• [What is required] Take every line of the material below that includes the string "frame" and copy it out.

• [The data]
────────────────────────────────────────

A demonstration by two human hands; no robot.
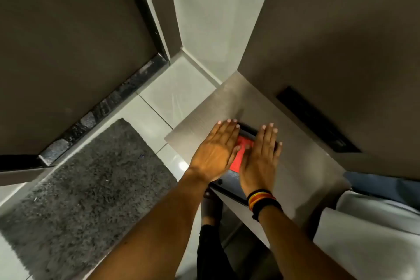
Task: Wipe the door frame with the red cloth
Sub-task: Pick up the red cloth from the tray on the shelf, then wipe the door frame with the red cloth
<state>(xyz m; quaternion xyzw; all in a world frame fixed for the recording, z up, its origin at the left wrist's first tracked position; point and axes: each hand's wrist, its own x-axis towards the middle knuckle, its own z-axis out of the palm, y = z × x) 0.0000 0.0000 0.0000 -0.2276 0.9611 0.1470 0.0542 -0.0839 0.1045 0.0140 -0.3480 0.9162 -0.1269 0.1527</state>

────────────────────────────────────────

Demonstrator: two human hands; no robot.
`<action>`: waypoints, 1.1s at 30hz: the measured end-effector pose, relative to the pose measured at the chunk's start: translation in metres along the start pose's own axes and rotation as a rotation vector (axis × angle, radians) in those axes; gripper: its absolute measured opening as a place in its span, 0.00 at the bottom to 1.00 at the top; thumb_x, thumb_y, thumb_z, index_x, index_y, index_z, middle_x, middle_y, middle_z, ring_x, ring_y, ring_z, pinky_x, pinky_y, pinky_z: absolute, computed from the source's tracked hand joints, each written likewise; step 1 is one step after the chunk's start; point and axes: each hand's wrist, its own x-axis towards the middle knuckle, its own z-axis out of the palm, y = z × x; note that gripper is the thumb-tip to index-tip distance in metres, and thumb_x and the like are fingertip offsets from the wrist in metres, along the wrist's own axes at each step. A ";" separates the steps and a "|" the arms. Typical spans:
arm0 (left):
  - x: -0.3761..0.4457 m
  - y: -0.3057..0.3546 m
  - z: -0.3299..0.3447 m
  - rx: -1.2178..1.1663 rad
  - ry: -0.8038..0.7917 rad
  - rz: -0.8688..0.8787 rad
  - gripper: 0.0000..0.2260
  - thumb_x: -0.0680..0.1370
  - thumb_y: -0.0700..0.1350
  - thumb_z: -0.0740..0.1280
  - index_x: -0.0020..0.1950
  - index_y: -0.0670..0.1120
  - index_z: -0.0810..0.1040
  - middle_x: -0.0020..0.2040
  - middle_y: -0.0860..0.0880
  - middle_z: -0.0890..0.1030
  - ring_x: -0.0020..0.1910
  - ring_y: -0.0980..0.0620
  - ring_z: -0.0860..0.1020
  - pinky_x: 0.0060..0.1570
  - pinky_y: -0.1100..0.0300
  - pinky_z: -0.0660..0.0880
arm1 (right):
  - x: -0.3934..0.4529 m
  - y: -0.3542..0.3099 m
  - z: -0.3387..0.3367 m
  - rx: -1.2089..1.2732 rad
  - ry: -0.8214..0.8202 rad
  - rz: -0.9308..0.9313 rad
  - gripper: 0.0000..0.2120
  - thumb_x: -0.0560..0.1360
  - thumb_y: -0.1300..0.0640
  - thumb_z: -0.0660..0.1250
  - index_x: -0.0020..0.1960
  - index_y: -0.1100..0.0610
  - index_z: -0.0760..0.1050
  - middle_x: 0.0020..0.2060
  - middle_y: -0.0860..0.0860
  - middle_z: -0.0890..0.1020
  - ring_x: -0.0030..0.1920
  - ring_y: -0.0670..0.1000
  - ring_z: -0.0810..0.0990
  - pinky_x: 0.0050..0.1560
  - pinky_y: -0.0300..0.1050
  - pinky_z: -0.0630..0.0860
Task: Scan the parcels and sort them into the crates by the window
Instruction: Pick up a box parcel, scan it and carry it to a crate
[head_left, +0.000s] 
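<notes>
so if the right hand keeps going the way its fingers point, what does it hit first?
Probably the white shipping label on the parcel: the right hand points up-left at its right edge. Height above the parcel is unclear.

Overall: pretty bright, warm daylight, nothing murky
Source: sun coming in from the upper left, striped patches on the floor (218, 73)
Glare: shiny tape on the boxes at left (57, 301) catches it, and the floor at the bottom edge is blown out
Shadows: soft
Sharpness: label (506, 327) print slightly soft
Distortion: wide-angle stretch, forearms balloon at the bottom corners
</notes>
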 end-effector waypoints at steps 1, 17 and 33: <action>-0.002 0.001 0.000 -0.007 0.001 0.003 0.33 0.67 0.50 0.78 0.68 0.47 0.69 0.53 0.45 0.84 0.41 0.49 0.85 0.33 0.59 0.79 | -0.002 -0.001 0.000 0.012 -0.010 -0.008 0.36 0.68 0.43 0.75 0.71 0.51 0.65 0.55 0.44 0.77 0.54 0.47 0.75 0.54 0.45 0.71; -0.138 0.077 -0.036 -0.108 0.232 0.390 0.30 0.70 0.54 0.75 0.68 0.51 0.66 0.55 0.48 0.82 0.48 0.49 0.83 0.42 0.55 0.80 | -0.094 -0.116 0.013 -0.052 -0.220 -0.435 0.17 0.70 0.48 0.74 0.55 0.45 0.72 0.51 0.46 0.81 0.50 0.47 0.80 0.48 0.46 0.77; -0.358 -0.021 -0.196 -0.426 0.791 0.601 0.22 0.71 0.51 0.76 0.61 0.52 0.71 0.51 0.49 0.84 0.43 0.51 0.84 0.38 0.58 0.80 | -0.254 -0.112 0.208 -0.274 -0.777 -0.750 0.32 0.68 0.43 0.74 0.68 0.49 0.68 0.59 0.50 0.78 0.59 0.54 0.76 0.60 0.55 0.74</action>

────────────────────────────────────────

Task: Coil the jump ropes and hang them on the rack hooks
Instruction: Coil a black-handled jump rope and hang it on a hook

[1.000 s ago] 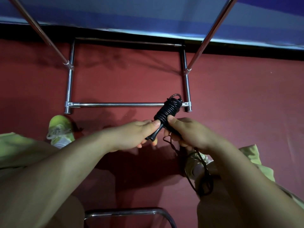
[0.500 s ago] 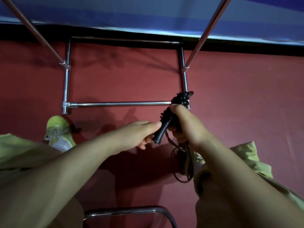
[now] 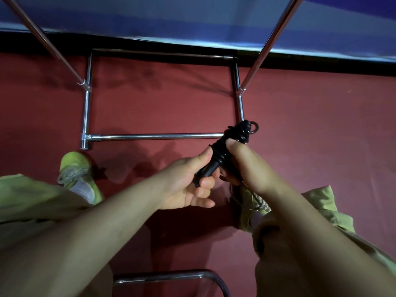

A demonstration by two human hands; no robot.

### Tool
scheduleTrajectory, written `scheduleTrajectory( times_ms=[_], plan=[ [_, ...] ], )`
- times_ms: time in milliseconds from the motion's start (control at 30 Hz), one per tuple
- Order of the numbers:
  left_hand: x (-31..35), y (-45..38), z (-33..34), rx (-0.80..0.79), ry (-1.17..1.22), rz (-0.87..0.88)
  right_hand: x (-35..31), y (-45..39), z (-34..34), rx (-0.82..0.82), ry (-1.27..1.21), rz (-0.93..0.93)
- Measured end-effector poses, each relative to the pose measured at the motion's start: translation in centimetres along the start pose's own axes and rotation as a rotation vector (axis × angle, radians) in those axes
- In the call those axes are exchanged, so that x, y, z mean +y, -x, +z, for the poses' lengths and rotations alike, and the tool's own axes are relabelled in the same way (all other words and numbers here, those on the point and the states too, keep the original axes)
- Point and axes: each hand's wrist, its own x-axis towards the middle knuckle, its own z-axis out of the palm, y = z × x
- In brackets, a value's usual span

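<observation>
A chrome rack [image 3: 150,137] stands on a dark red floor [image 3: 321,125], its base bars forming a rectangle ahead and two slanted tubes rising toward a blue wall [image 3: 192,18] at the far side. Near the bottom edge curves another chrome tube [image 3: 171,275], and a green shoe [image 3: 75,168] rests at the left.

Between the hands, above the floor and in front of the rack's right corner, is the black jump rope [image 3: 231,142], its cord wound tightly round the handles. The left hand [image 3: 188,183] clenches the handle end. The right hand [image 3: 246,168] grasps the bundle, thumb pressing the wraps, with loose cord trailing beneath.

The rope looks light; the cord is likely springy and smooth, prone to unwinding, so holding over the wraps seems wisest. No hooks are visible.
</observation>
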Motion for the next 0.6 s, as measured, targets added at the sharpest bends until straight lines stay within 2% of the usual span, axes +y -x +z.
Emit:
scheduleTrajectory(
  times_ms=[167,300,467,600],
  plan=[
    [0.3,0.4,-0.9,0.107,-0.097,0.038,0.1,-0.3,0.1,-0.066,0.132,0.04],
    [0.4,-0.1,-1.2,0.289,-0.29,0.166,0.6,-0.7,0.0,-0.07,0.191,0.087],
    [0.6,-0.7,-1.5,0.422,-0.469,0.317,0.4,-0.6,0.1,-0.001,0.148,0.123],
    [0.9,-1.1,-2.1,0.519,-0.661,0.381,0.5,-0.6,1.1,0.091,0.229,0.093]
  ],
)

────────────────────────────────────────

• [Exercise solution]
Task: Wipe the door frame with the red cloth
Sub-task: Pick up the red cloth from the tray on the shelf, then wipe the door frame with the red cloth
<state>(xyz m; quaternion xyzw; all in a world frame fixed for the recording, z up, its origin at the left wrist's first tracked position; point and axes: each hand's wrist, its own x-axis towards the middle knuckle, its own z-axis out of the palm, y = z × x) 0.0000 0.0000 0.0000 -0.2276 0.9611 0.1470 0.0542 -0.0839 0.1045 0.0140 -0.3480 0.9162 -0.1269 0.1527</state>

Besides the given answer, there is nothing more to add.